We’re using System Center 2012 to deploy a Windows 8 Metro-style application to Samsung slates in the field running Windows 8 Enterprise x64. The slates are joined to the domain and have a persistent DirectAccess connection back to it, allowing System Center to push applications and updates to the devices.

We have to deploy our application to potentially hundreds of devices in the field, which is why we went the System Center route. The code signing cert is installed on every device using Group Policy. To deploy the application, you simply provide the package output and specify the collection of devices to install it on. The app just shows up on the device in a few minutes.

The problem we’re having is that when System Center deploys our application, the SQLite dependency is lost and none of our data access works.

About our project

Our application is a WinJS application that uses SQLite as a backend. However, all our data access code is in a C# WinMD project which the WinJS project references. We’re using the sqlite-net library to talk to SQLite – we included the source for that in our C# project.

In Visual Studio, we installed the SQLite for Windows Runtime extension as described in Tim Heuer’s article. The Metro application references this.

Testing using other deployment methods

SQLite data access from the application works fine when you debug or run it locally – in both Debug/Release and x86/x64.

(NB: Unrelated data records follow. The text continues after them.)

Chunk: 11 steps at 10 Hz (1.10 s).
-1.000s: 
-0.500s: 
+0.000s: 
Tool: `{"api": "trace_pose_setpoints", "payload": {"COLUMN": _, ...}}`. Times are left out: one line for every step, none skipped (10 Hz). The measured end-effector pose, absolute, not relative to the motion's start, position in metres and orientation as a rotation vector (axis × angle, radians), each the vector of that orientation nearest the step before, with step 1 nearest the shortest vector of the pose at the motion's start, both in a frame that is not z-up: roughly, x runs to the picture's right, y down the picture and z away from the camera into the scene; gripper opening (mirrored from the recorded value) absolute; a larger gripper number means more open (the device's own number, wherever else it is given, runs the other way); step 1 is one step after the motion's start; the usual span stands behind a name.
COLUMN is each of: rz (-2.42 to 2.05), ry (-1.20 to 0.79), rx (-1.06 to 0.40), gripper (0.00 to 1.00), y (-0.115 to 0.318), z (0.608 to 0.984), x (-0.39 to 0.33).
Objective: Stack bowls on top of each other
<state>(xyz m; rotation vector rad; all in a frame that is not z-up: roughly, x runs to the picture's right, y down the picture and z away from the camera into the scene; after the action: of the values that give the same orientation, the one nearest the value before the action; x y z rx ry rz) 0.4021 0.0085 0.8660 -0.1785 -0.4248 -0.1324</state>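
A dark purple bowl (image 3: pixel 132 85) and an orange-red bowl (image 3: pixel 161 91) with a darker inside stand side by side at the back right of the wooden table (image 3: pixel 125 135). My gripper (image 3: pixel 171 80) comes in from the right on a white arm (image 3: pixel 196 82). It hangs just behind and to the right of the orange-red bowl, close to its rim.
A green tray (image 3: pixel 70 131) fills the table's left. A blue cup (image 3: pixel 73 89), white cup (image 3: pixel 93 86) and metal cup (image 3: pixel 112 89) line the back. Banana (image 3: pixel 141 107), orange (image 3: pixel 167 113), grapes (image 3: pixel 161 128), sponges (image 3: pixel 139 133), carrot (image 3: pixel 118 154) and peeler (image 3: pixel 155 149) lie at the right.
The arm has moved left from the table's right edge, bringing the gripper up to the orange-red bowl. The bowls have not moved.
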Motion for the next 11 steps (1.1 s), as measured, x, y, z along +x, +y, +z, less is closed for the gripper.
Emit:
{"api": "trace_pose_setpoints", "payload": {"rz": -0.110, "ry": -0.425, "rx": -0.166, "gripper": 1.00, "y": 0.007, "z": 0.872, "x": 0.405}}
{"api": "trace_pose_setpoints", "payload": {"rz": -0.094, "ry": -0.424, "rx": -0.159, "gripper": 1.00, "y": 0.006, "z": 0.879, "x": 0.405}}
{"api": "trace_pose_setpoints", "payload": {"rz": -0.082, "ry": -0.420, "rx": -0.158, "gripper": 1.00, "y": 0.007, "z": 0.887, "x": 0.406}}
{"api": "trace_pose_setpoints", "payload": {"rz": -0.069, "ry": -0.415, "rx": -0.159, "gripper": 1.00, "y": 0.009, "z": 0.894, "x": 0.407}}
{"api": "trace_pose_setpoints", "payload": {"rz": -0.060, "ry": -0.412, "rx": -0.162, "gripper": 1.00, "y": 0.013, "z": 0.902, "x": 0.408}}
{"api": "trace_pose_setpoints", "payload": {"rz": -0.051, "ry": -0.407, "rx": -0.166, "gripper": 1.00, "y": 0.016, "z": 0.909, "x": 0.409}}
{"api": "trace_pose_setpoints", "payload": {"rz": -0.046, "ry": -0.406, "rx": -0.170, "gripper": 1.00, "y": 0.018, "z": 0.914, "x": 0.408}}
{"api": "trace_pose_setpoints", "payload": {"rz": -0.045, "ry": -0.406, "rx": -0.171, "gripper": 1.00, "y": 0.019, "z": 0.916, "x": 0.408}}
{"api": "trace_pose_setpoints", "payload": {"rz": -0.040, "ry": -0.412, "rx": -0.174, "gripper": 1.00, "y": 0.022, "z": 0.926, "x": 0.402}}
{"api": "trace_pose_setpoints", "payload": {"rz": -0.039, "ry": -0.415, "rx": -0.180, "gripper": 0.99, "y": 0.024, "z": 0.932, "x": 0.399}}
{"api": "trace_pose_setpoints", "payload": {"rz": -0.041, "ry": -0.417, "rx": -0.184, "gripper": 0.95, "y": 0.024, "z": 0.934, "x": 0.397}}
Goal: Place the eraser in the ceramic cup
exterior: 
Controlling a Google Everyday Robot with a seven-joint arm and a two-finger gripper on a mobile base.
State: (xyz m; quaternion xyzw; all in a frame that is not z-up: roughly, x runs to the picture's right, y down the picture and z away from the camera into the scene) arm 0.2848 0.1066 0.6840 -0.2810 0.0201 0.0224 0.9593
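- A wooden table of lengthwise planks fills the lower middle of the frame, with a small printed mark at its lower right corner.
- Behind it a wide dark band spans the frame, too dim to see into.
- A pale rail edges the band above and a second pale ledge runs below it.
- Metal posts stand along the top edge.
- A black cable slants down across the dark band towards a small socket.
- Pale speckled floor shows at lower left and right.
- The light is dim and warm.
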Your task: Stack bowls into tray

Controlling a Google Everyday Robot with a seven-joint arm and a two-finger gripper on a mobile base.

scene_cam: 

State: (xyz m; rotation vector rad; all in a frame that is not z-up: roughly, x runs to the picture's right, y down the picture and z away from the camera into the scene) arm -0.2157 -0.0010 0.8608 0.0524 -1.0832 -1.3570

The app packaging process provides a PowerShell script that you can use to install the application and a developer license if necessary. When installing our app using the PowerShell script, SQLite data access also works fine. Verified this by packaging and installing both Debug/Release and x86/x64 versions of the app.

Troubleshooting

When the application first tries to use SQLite, we see an exception about it not being able to find the sqlite3.dll.

We’ve tried/verified the following:

  • Confirm that we’re deploying a Release/x64 build
  • Examine the appx in WinRAR and verify that it contains the sqlite3.dll
  • Reference the “SQLite for Windows Runtime” extension from the C# project instead of the WinJS project
  • Also reference the C++ runtime, this caused System Center to fail when deploying the app. Don’t know why yet, but looking into it.

UPDATE
The issue is that System Center is having trouble deploying the Visual C++ Runtime Library dependency that the SQLite library needs. So unfortunately this isn’t a programming question anymore. We’re getting some help on this and I’ll post the fix.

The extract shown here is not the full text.